CAP Confusion: Problems with ‘partition tolerance’

The ‘CAP’ theorem is a hot topic in the design of distributed data storage systems. However, it’s often widely misused. In this post I hope to highlight why the common ‘consistency, availability and partition tolerance: pick two’ formulation is inadequate for distributed systems. In fact, the lesson of the theorem is that the choice is almost always between sequential consistency and high availability.

It’s very common to invoke the ‘CAP theorem’ when designing, or talking about designing, distributed data storage systems. The theorem, as commonly stated, gives system designers a choice between three competing guarantees:

  • Consistency – roughly meaning that all clients of a data store get responses to requests that ‘make sense’. For example, if Client A writes 1 then 2 to location X, Client B cannot read 2 followed by 1.
  • Availability – all operations on a data store eventually return successfully. We say that a data store is ‘available’ for, e.g. write operations.
  • Partition tolerance – if the network stops delivering messages between two sets of servers, will the system continue to work correctly?

This is often summarised as a single sentence: “consistency, availability, partition tolerance. Pick two.”. Short, snappy and useful.

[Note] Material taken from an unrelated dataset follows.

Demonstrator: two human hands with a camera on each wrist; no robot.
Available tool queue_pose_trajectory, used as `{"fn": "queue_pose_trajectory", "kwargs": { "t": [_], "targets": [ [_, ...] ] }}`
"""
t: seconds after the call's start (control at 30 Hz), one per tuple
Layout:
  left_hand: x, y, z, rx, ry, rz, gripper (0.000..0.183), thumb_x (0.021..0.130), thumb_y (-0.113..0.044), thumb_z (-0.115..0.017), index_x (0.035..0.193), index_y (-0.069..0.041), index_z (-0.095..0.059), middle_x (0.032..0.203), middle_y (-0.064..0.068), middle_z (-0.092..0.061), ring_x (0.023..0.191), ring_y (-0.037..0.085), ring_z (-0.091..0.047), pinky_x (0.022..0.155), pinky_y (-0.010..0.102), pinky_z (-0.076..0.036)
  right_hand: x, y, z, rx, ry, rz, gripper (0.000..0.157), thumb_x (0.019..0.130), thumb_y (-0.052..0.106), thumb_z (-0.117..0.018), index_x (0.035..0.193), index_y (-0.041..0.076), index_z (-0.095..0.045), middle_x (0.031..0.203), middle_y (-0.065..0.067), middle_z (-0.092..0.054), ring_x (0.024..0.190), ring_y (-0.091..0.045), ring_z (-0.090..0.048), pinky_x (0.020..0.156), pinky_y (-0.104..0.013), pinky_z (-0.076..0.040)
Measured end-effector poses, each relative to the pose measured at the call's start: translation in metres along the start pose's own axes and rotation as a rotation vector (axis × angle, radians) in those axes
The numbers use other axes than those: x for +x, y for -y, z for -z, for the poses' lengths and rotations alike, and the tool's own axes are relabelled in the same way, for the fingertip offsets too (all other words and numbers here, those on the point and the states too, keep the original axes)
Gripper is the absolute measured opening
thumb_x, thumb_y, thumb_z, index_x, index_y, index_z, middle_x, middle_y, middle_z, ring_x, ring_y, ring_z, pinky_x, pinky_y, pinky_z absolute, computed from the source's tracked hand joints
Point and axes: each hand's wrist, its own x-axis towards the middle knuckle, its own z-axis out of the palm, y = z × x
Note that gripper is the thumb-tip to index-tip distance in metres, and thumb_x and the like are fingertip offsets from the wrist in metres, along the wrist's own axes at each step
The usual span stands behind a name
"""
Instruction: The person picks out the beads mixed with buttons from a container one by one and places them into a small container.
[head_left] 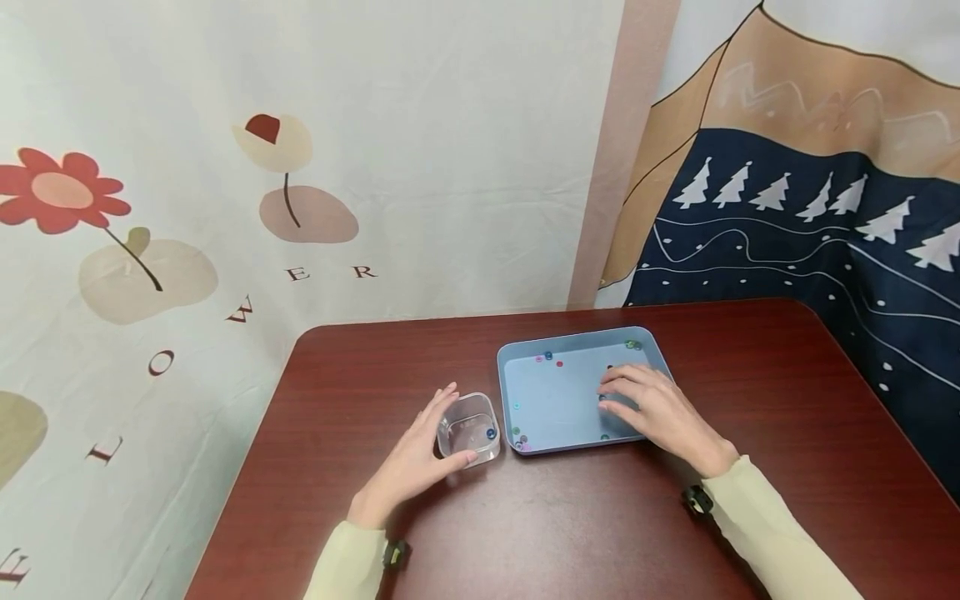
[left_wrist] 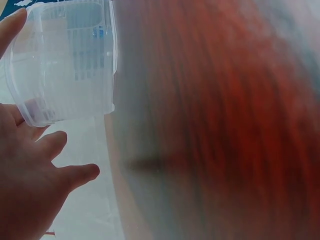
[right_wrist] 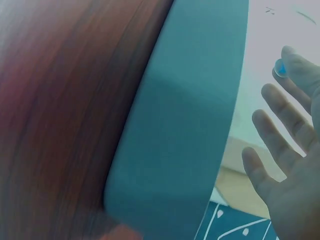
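Note:
My left hand (head_left: 412,454) holds a small clear plastic box (head_left: 471,417) on the table, thumb at the near side and fingers around the far left. In the left wrist view the box (left_wrist: 65,60) sits between thumb and fingers, and other fingers stand away from it. One blue bead (head_left: 491,433) lies inside the box. Over the right part of the blue tray (head_left: 555,417), my right hand (head_left: 660,412) pinches a small round blue bead (right_wrist: 281,68) between thumb and index finger; its other fingers are spread.
Small coloured beads are scattered in the tray: green ones (head_left: 632,343) at the far right, a red one (head_left: 559,364) near the back, and several at the near left corner. The tray stands just right of the box on a dark red-brown table (head_left: 540,533). Printed cloth (head_left: 465,167) hangs behind.

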Motion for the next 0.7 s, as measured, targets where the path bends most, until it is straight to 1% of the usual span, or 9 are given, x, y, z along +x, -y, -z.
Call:
{"fn": "queue_pose_trajectory", "kwargs": {
  "t": [0.1, 0.17, 0.33, 0.43, 0.57, 0.7],
  "targets": [
    [0.001, 0.001, 0.000, 0.033, -0.008, -0.034, 0.099, 0.086, -0.062, -0.076, 0.162, -0.014, -0.034, 0.171, -0.008, -0.023, 0.158, 0.029, -0.018, 0.123, 0.062, -0.022, 0.002, 0.007, -0.004, 0.020, -0.030, 0.017, 0.022, 0.085, 0.017, -0.086, 0.105, 0.014, -0.079, 0.115, 0.002, -0.069, 0.112, -0.021, -0.061, 0.095, -0.048, -0.052],
    [0.001, 0.001, 0.000, 0.062, -0.014, -0.057, 0.100, 0.087, -0.062, -0.076, 0.162, -0.012, -0.033, 0.171, -0.005, -0.024, 0.158, 0.029, -0.018, 0.124, 0.061, -0.019, 0.004, 0.012, -0.007, 0.038, -0.039, 0.024, 0.020, 0.087, 0.019, -0.085, 0.106, 0.017, -0.079, 0.115, 0.005, -0.069, 0.112, -0.019, -0.061, 0.097, -0.045, -0.051],
    [0.002, 0.003, 0.001, 0.146, -0.020, -0.096, 0.102, 0.088, -0.061, -0.074, 0.163, -0.007, -0.031, 0.171, 0.000, -0.024, 0.158, 0.026, -0.018, 0.124, 0.062, -0.019, 0.011, 0.026, -0.015, 0.090, -0.069, 0.051, 0.022, 0.088, 0.019, -0.084, 0.108, 0.020, -0.078, 0.118, 0.006, -0.069, 0.113, -0.017, -0.062, 0.099, -0.044, -0.050],
    [0.003, 0.004, 0.001, 0.181, -0.017, -0.111, 0.103, 0.088, -0.062, -0.073, 0.163, -0.005, -0.030, 0.171, 0.002, -0.023, 0.158, 0.026, -0.018, 0.124, 0.062, -0.019, 0.017, 0.034, -0.019, 0.115, -0.087, 0.074, 0.023, 0.087, 0.018, -0.085, 0.109, 0.020, -0.078, 0.118, 0.006, -0.069, 0.113, -0.017, -0.062, 0.098, -0.044, -0.050],
    [0.003, 0.004, 0.000, 0.196, -0.017, -0.117, 0.105, 0.088, -0.063, -0.073, 0.163, -0.005, -0.029, 0.171, 0.003, -0.023, 0.157, 0.028, -0.019, 0.124, 0.061, -0.019, 0.024, 0.043, -0.023, 0.139, -0.085, 0.090, 0.022, 0.087, 0.019, -0.085, 0.109, 0.019, -0.079, 0.118, 0.007, -0.070, 0.115, -0.017, -0.062, 0.098, -0.044, -0.051],
    [0.003, 0.003, 0.001, 0.191, -0.020, -0.115, 0.105, 0.088, -0.062, -0.074, 0.163, -0.005, -0.029, 0.171, 0.003, -0.024, 0.157, 0.027, -0.019, 0.124, 0.061, -0.019, 0.033, 0.052, -0.029, 0.149, -0.090, 0.119, 0.021, 0.088, 0.020, -0.084, 0.109, 0.018, -0.079, 0.117, 0.006, -0.070, 0.117, -0.018, -0.062, 0.101, -0.045, -0.050]
  ]
}}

At least, that’s the conventional wisdom. Many modern distributed data stores, including those often caught under the ‘NoSQL’ net, pride themselves on offering availability and partition tolerance over strong consistency; the reasoning being that short periods of application misbehavior are less problematic than short periods of unavailability. Indeed, Dr. Michael Stonebraker posted an article on the ACM’s blog bemoaning the preponderance of systems that are choosing the ‘AP’ data point, and that consistency and availability are the two to choose. However for the vast majority of systems, I contend that the choice is almost always between consistency and availability, and unavoidably so.

Dr. Stonebraker’s central thesis is that, since partitions are rare, we might simply sacrifice ‘partition-tolerance’ in favour of sequential consistency and availability – a model that is well suited to traditional transactional data processing and the maintainance of the good old ACID invariants of most relational databases. I want to illustrate why this is a misinterpretation of the CAP theorem.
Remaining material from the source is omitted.